I’m sitting here on my balcony wearing a t-shirt and shorts. I’ve just made a sandwich and a cup of coffee. The birds are singing in the leafy trees facing me. Welcome to my new office. It’s blissfully peaceful. But there’s always a downside.

I’ve an awful pain in my neck, literally. I was never so grateful to see an email pop into my inbox as when my physio messaged that she was open for business again.

I paid her a visit a couple of days later. I’d to wear a mask and gloves. She was also kitted out in the physiotherapy version of personal protective equipment (PPE). And she set about bringing some relief to my neck remarking that cricked necks are all the rage now.

Working from home without the proper furniture and posture has created an industry in kneading out cricked necks and sore backs. She dry needled me. Yes, that means sticking needles into my neck to relieve the muscles. I’ll need a couple more sessions.

But I’m not totally office bound in my new office. Last week I interviewed champion sheep shearer George Graham as he sheared ewes on the Burkes Kilmullen farm in Co Wicklow. The sound of the shears under the searing sun brought me back to my youth when the sheep were sheared, or clipped as we called it, in Ballyjamesduff.

It was a sweaty job. And I also seem to remember that the Saturday we clipped always coincided with the FA Cup final.

There was no final last Saturday but the clipping is well up and running. George is a former world champion sheep shearer and an advocate for mental health. And he probably thought he’d seen it all until earlier this month, when he was almost killed.

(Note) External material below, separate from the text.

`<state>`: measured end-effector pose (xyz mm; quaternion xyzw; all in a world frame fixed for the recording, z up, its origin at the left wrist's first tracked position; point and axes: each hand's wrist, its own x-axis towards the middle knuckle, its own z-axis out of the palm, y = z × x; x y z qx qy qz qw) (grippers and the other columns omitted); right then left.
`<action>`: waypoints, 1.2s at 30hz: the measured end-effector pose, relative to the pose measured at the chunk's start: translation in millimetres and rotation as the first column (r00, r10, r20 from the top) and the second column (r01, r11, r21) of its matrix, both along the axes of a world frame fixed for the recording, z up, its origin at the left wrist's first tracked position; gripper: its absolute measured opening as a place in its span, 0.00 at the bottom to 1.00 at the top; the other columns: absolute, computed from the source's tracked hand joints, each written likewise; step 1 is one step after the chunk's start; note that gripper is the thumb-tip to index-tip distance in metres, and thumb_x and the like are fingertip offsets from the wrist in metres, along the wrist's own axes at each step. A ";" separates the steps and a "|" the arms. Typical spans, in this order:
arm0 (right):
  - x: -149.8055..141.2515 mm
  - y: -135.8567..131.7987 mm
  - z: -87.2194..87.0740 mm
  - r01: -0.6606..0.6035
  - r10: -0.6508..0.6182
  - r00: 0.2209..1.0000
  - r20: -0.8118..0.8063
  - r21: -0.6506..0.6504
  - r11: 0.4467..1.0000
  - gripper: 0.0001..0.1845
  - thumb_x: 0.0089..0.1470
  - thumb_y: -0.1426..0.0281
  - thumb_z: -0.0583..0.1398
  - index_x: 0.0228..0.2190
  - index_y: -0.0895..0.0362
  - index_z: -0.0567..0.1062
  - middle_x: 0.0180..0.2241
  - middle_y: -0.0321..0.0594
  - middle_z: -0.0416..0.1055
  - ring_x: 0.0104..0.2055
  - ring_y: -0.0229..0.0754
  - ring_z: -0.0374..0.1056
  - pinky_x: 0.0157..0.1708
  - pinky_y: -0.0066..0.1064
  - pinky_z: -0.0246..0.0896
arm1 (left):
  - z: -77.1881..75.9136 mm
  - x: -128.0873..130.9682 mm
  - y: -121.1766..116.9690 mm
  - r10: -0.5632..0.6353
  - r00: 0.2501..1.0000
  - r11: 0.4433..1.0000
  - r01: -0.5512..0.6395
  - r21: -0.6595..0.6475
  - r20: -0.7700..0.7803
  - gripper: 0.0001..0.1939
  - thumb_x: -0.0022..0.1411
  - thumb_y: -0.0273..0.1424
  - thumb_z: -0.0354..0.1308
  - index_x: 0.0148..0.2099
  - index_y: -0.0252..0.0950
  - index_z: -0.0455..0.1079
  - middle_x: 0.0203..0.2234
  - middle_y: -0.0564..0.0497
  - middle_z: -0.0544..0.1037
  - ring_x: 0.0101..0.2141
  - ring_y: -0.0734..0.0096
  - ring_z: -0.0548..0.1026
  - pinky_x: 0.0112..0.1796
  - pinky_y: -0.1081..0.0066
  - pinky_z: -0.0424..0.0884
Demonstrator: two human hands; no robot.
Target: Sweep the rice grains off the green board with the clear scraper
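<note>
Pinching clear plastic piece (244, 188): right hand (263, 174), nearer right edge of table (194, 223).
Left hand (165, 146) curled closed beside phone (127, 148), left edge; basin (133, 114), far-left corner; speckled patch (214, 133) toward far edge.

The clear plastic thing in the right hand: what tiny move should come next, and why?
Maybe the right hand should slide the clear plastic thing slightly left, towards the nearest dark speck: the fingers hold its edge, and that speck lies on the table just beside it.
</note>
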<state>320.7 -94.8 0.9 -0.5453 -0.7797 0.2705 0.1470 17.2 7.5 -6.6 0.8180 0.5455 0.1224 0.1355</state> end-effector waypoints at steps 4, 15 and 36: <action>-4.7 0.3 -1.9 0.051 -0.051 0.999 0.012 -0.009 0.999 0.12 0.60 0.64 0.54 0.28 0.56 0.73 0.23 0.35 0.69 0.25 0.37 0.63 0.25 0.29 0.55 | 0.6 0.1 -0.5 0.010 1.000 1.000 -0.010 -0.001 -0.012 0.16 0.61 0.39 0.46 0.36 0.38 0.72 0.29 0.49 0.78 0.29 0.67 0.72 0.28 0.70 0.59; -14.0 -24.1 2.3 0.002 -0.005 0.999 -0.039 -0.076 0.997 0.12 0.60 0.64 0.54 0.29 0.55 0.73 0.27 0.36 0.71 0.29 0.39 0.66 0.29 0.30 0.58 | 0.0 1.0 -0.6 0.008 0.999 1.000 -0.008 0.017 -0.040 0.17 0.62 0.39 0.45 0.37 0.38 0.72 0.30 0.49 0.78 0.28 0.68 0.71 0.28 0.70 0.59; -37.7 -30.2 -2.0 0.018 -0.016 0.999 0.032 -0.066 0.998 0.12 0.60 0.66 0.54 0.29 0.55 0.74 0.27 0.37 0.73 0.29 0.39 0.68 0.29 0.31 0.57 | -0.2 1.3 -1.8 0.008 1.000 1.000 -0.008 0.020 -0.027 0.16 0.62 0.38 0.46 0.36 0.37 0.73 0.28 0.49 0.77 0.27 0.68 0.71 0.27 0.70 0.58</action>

As he was shearing, a sheep came at him full throttle smashing her hard head straight into his, fracturing a bone near his eye. It’d be like getting a thump of a lump hammer. He was hospitalised but feels lucky to be alive. It was proof to me that nobody is safe on a farm.

And I shiver when I think back to my youthful exuberance on the farm during school holidays and how I managed to avoid serious injury or worse. Like anybody who has ever spent time on a farm, we can all look back on the near misses.

The one which stands out for me was slipping into a slurry tank while trying to jump a fence instead of taking the extra 10 seconds to open a gate. Luckily somebody was with me to pull me out.

Alongside the sound of the sheep shears, there’s the louder din of silage cutting echoing around the countryside. It’s an exciting time but also a dangerous time.

A couple of weeks ago, Tipperary woman Angela Hogan recounted to me the moment she heard her partner – Brendan Kelly, an experienced contractor – had died in an accident while carefully trying to release a switch on a baler to bale silage. It was in 2011. He was 50 years old.

No matter the working environment, in an office or on the land, we need to think of our health and wellbeing. Whether it’s avoiding a cricked neck which can develop into something worse or avoiding a fatal injury on farm, nobody is immune. Take that extra 10 seconds as better to be 10 seconds late, than 30 years too early.